There is an opportunity for company builders that create a support environment for start-up and fledgling companies by providing business support and mentoring as well as offering access to professional networks during the early stages of growth. Studies conducted by international institutions such as the OECD or World Bank confirm that most start-ups are launched by aspiring entrepreneurs who have had no previous experience, possibly even little exposure to a mature corporate environment. Such companies are not planned appropriately, markets are not assessed, products not commercialized, marketing not adequate or imaginative, and good corporate governance frequently lacking. While these business might be pitchable to investors, they are often neither investable nor bankable which leaves investors and founders frustrated on both sides of the table.

Apart from being unable to match capital demand and supply, this situation nurtures common hearsay that 90% of all start-ups fail. However, in one of the few available long-term analysis infant companies of success rates, Kraeussl and Krause (2011) confirm that young firms have a higher risk of failure across all sectors and geographies but that the average survival rate of start-ups was rather 34% and for technology-driven companies even 39%, a fact that should be taken into account when determining the cost of capital in a fundraising pitch or a start-up valuation.
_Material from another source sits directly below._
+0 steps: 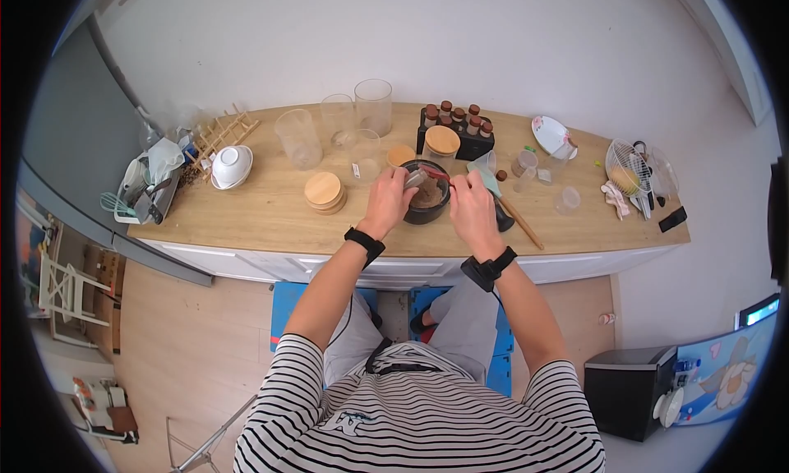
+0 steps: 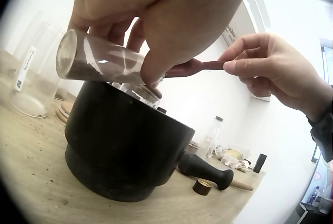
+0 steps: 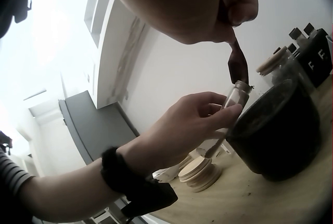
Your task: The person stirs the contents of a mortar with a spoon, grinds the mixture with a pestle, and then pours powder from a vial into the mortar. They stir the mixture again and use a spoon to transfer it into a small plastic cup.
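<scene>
In the head view a black mortar (image 1: 425,217) with brown powder inside stands near the counter's front edge. My left hand (image 1: 388,202) holds a small glass vial (image 2: 99,57) tilted above the mortar's rim, with dark powder along its lower side. My right hand (image 1: 477,214) pinches the thin handle of a dark red scoop (image 3: 238,68). Its blade meets the vial's mouth in the right wrist view. Beside the mortar lie a black pestle (image 2: 205,171) and a small brown cap (image 2: 202,186).
Behind the mortar are a black rack (image 1: 460,147) of brown-capped vials and a wood-lidded jar (image 1: 441,147). Several clear glass containers (image 1: 374,107) and stacked wooden lids (image 1: 325,191) stand left. A wooden-handled spatula (image 1: 522,220) lies right, a wire basket (image 1: 629,165) farther off.
</scene>
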Tool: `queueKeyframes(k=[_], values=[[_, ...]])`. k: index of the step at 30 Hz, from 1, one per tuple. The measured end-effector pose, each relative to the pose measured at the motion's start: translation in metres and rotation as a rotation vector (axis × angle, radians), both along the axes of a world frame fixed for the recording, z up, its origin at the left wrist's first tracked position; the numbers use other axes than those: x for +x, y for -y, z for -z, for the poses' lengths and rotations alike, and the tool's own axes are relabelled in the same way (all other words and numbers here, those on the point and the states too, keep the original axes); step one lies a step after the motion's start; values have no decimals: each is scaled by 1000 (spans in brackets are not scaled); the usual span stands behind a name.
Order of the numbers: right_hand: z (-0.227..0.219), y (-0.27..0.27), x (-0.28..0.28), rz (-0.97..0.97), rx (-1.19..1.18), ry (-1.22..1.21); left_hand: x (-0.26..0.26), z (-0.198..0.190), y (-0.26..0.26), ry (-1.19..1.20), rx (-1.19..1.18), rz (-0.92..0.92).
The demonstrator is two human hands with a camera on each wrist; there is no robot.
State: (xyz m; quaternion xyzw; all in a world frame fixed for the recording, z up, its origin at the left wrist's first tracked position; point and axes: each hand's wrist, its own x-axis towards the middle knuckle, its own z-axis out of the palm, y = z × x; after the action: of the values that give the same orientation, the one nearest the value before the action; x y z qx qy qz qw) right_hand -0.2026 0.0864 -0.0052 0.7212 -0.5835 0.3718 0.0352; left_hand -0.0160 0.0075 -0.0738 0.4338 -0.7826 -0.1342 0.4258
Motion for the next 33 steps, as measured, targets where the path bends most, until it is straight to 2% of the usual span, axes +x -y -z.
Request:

Furthermore, it is notable that start-ups have only outperformed mature companies in the period of 1985 to 1999 and only in three sectors, US electronics and in European biotechnology and media. Since then, mature businesses in Europe were double as successful as start-ups while in the US the gap is less significant but in biotechnology and life sciences.

This leave ample opportunities for companies that can teach start-ups how to sell and deliver services in a cost-efficient way, so they can move toward addressing customers’ problems and processes holistically which will increase survival rates and open access to instutional funding and venture debt from banks. Company builders which stay engaged with the start-up over a longer period of time, will be key to keep their siblings shifting focus from their own processes, incentives, and structures to those of the customer thus becoming a true value investor.